The full listing, written out exactly and without images, is the expected result.

▶ **Recorded data**
============

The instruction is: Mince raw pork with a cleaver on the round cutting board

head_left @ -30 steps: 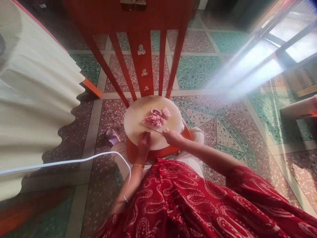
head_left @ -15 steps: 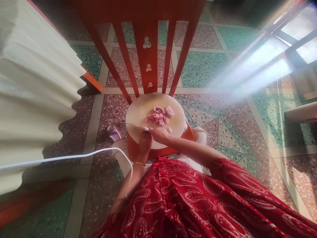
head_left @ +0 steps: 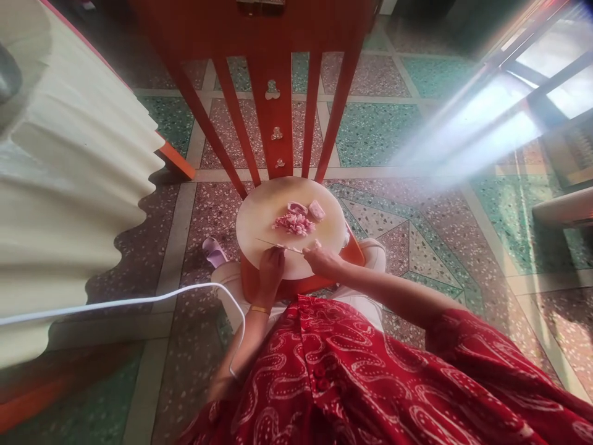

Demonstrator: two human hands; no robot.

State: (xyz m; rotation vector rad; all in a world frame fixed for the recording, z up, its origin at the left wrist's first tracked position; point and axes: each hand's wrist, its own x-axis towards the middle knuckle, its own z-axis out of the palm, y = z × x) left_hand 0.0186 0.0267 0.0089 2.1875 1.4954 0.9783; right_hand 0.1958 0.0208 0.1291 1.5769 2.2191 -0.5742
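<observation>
The right hand (head_left: 324,261) is closed on the knife (head_left: 279,246), which has swung back from the board's left edge to lie by the left hand (head_left: 271,267), whose fingers are curled on the cutting board (head_left: 259,213). Chopped meat (head_left: 293,223) sits mid-board beside 2 bigger pieces (head_left: 316,210). Red chair slats (head_left: 278,123) stand behind.

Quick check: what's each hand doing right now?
Left hand: fingers curled on the cutting board beside the blade; grip unclear.
Right hand: closed on the knife.
</observation>
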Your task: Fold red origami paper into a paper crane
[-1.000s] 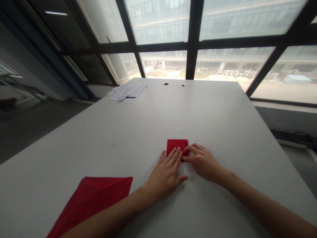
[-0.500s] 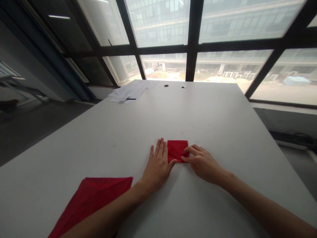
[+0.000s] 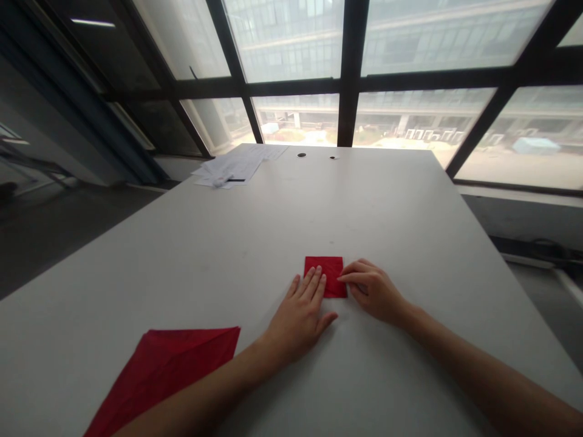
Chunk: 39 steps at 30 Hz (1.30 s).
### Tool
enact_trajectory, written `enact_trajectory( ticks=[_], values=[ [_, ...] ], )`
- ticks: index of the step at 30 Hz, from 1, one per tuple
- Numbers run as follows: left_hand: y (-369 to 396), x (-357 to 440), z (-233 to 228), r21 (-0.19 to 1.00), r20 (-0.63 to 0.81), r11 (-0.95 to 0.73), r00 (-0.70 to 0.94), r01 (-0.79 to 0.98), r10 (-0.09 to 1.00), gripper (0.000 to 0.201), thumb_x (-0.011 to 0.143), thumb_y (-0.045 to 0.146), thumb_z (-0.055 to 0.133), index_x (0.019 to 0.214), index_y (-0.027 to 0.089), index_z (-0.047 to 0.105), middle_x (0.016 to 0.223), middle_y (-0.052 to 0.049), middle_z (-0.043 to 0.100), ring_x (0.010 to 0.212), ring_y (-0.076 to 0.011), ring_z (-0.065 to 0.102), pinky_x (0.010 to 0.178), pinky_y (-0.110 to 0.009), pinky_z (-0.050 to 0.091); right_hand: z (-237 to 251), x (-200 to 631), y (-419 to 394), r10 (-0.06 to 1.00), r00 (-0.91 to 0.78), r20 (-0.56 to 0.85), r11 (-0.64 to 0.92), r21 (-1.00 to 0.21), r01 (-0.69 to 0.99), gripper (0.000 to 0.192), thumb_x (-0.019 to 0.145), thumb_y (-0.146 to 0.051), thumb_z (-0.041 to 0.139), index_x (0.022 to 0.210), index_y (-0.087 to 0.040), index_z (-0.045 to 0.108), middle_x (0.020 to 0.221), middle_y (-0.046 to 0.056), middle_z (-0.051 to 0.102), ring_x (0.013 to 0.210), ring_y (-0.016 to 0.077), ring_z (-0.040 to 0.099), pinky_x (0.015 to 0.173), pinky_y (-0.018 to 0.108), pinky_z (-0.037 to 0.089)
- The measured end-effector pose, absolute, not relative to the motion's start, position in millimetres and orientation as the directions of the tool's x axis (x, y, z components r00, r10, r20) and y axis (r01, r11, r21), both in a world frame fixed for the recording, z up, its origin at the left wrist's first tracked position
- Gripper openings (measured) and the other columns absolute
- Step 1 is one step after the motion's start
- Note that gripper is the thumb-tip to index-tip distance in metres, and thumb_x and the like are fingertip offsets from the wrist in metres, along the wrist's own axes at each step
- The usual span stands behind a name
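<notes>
A small folded red paper square (image 3: pixel 334 286) lies flat on the white table, slightly creased on top. My left hand (image 3: pixel 303 309) rests on its left part, fingers stretched out flat and the thumb spread away over the table. At the right edge of the square is my right hand (image 3: pixel 374 290), its thumb and forefinger pinched together on the paper. The fingertips partly cover that edge. Nearer to me on the left lies a larger red sheet (image 3: pixel 182 358), creased, with my left forearm across part of it.
The white table (image 3: pixel 401 212) stretches to a row of windows with dark frames. Loose white papers (image 3: pixel 243 164), with a small dark strip on them, lie at the far left corner. Two round holes are near the far edge.
My left hand has moved from beside the small square onto its left part. My right fingers have shifted up from its lower right corner to the right edge.
</notes>
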<state>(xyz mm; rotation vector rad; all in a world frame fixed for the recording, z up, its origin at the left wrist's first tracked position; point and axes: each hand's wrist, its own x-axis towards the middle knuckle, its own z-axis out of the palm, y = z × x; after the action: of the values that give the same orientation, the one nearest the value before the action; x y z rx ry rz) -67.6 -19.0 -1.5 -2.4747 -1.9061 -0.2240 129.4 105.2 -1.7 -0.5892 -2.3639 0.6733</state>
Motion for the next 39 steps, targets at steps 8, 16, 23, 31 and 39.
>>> enact_trajectory(
  ticks=[8,16,23,31,39],
  values=[
    [-19.6,-65.8,0.4,0.078,0.101,-0.245,0.237,0.966,0.966,0.071,0.1,0.056,0.031,0.152,0.009,0.03,0.159,-0.018,0.024,0.15,-0.0295,0.02,0.12,-0.051,0.025,6.3,131.9,103.8,0.569,-0.722,0.394,0.685,-0.712,0.152,0.03,0.081,-0.005,0.051,0.086,-0.022,0.075,0.095,0.006,0.071,0.093,0.0192,0.062,0.087,0.036,0.051],
    [-19.5,-65.0,-1.4,0.078,0.117,-0.25,0.24,0.965,0.964,0.071,0.099,0.057,0.031,0.152,0.009,0.03,0.159,-0.018,0.024,0.15,-0.0292,0.019,0.12,-0.05,0.024,26.8,117.0,84.7,0.79,-0.51,-0.341,-0.223,-0.934,0.279,0.036,0.068,-0.005,0.042,0.098,-0.018,0.055,0.072,0.002,0.071,0.055,0.0146,0.064,0.049,0.024,0.048],
    [-18.6,-64.7,-1.6,0.102,0.106,-0.239,0.229,0.966,0.968,0.072,0.1,0.057,0.031,0.153,0.009,0.028,0.159,-0.018,0.025,0.15,-0.0298,0.019,0.12,-0.05,0.023,47.3,121.3,86.1,0.697,-0.456,-0.553,-0.459,-0.833,0.309,0.03,0.075,-0.014,0.052,0.104,-0.019,0.051,0.085,0.008,0.075,0.057,0.0145,0.067,0.051,0.023,0.048],
    [-20.7,-67.2,0.8,0.173,0.108,-0.264,0.249,0.949,0.963,0.065,0.097,0.06,0.038,0.155,0.033,0.025,0.164,-0.011,0.012,0.15,-0.0332,0.016,0.118,-0.056,0.024,52.8,126.2,88.0,0.653,-0.469,-0.594,-0.473,-0.804,0.361,0.028,0.081,-0.023,0.05,0.109,-0.021,0.049,0.095,0.009,0.075,0.055,0.0127,0.067,0.043,0.018,0.034],
    [-20.2,-68.4,0.6,0.199,0.131,-0.285,0.263,0.938,0.956,0.061,0.097,0.057,0.042,0.153,0.041,0.024,0.165,-0.009,0.008,0.149,-0.0362,0.019,0.116,-0.059,0.025,23.6,121.8,94.4,0.861,-0.505,-0.054,0.187,-0.891,0.413,0.022,0.081,-0.011,0.045,0.091,-0.019,0.063,0.087,0.006,0.071,0.071,0.0181,0.066,0.065,0.032,0.052]
  ],
)
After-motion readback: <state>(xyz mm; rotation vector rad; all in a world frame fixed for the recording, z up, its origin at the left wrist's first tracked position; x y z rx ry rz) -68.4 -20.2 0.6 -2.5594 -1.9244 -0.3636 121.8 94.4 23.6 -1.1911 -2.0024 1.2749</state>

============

▶ **Answer section**
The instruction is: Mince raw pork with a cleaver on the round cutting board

head_left @ -30 steps: 
head_left @ -15 steps: 
head_left @ +0 steps: 

Demonstrator: two human hands; no robot.

State: (xyz m; rotation vector rad; all in a world frame fixed for the recording, z up, its origin at the left wrist's first tracked position; point and axes: each hand's wrist, its own x-axis towards the middle knuckle, its own z-axis out of the palm, y = z × x) left_hand 0.0186 0.0267 0.0089 2.1875 1.4954 0.9783; right_hand 0.1958 0.0208 0.1291 1.5769 2.2191 -0.5742
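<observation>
The right hand (head_left: 324,261) is closed on the knife (head_left: 279,246), which has swung back from the board's left edge to lie by the left hand (head_left: 271,267), whose fingers are curled on the cutting board (head_left: 259,213). Chopped meat (head_left: 293,223) sits mid-board beside 2 bigger pieces (head_left: 316,210). Red chair slats (head_left: 278,123) stand behind.

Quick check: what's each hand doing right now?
Left hand: fingers curled on the cutting board beside the blade; grip unclear.
Right hand: closed on the knife.
</observation>
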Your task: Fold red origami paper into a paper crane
[-1.000s] 
[-0.500s] 
[+0.000s] 
Chunk: 39 steps at 30 Hz (1.30 s).
### Tool
enact_trajectory, written `enact_trajectory( ticks=[_], values=[ [_, ...] ], )`
- ticks: index of the step at 30 Hz, from 1, one per tuple
- Numbers run as follows: left_hand: y (-369 to 396), x (-357 to 440), z (-233 to 228), r21 (-0.19 to 1.00), r20 (-0.63 to 0.81), r11 (-0.95 to 0.73), r00 (-0.70 to 0.94), r01 (-0.79 to 0.98), r10 (-0.09 to 1.00), gripper (0.000 to 0.201), thumb_x (-0.011 to 0.143), thumb_y (-0.045 to 0.146), thumb_z (-0.055 to 0.133), index_x (0.019 to 0.214), index_y (-0.027 to 0.089), index_z (-0.047 to 0.105), middle_x (0.016 to 0.223), middle_y (-0.052 to 0.049), middle_z (-0.043 to 0.100), ring_x (0.010 to 0.212), ring_y (-0.076 to 0.011), ring_z (-0.065 to 0.102), pinky_x (0.010 to 0.178), pinky_y (-0.110 to 0.009), pinky_z (-0.050 to 0.091); right_hand: z (-237 to 251), x (-200 to 631), y (-419 to 394), r10 (-0.06 to 1.00), r00 (-0.91 to 0.78), r20 (-0.56 to 0.85), r11 (-0.64 to 0.92), r21 (-1.00 to 0.21), r01 (-0.69 to 0.99), gripper (0.000 to 0.192), thumb_x (-0.019 to 0.145), thumb_y (-0.146 to 0.051), thumb_z (-0.041 to 0.139), index_x (0.022 to 0.210), index_y (-0.087 to 0.040), index_z (-0.045 to 0.108), middle_x (0.020 to 0.221), middle_y (-0.046 to 0.056), middle_z (-0.051 to 0.102), ring_x (0.013 to 0.210), ring_y (-0.016 to 0.077), ring_z (-0.040 to 0.099), pinky_x (0.015 to 0.173), pinky_y (-0.018 to 0.108), pinky_z (-0.037 to 0.089)
- The measured end-effector pose, absolute, not relative to the motion's start, position in millimetres and orientation as the directions of the tool's x axis (x, y, z components r00, r10, r20) and y axis (r01, r11, r21), both in a world frame fixed for the recording, z up, its origin at the left wrist's first tracked position
- Gripper openings (measured) and the other columns absolute
- Step 1 is one step after the motion's start
- Note that gripper is the thumb-tip to index-tip distance in metres, and thumb_x and the like are fingertip offsets from the wrist in metres, along the wrist's own axes at each step
- The usual span stands behind a name
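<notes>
A small folded red paper square (image 3: pixel 334 286) lies flat on the white table, slightly creased on top. My left hand (image 3: pixel 303 309) rests on its left part, fingers stretched out flat and the thumb spread away over the table. At the right edge of the square is my right hand (image 3: pixel 374 290), its thumb and forefinger pinched together on the paper. The fingertips partly cover that edge. Nearer to me on the left lies a larger red sheet (image 3: pixel 182 358), creased, with my left forearm across part of it.
The white table (image 3: pixel 401 212) stretches to a row of windows with dark frames. Loose white papers (image 3: pixel 243 164), with a small dark strip on them, lie at the far left corner. Two round holes are near the far edge.
My left hand has moved from beside the small square onto its left part. My right fingers have shifted up from its lower right corner to the right edge.
</notes>
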<state>(xyz mm; rotation vector rad; all in a world frame fixed for the recording, z up, its origin at the left wrist's first tracked position; point and axes: each hand's wrist, its own x-axis towards the middle knuckle, its own z-axis out of the palm, y = z × x; after the action: of the values that give the same orientation, the one nearest the value before the action; x y z rx ry rz) -67.6 -19.0 -1.5 -2.4747 -1.9061 -0.2240 129.4 105.2 -1.7 -0.5892 -2.3639 0.6733</state>
Motion for the next 39 steps, targets at steps 8, 16, 23, 31 and 39.
>>> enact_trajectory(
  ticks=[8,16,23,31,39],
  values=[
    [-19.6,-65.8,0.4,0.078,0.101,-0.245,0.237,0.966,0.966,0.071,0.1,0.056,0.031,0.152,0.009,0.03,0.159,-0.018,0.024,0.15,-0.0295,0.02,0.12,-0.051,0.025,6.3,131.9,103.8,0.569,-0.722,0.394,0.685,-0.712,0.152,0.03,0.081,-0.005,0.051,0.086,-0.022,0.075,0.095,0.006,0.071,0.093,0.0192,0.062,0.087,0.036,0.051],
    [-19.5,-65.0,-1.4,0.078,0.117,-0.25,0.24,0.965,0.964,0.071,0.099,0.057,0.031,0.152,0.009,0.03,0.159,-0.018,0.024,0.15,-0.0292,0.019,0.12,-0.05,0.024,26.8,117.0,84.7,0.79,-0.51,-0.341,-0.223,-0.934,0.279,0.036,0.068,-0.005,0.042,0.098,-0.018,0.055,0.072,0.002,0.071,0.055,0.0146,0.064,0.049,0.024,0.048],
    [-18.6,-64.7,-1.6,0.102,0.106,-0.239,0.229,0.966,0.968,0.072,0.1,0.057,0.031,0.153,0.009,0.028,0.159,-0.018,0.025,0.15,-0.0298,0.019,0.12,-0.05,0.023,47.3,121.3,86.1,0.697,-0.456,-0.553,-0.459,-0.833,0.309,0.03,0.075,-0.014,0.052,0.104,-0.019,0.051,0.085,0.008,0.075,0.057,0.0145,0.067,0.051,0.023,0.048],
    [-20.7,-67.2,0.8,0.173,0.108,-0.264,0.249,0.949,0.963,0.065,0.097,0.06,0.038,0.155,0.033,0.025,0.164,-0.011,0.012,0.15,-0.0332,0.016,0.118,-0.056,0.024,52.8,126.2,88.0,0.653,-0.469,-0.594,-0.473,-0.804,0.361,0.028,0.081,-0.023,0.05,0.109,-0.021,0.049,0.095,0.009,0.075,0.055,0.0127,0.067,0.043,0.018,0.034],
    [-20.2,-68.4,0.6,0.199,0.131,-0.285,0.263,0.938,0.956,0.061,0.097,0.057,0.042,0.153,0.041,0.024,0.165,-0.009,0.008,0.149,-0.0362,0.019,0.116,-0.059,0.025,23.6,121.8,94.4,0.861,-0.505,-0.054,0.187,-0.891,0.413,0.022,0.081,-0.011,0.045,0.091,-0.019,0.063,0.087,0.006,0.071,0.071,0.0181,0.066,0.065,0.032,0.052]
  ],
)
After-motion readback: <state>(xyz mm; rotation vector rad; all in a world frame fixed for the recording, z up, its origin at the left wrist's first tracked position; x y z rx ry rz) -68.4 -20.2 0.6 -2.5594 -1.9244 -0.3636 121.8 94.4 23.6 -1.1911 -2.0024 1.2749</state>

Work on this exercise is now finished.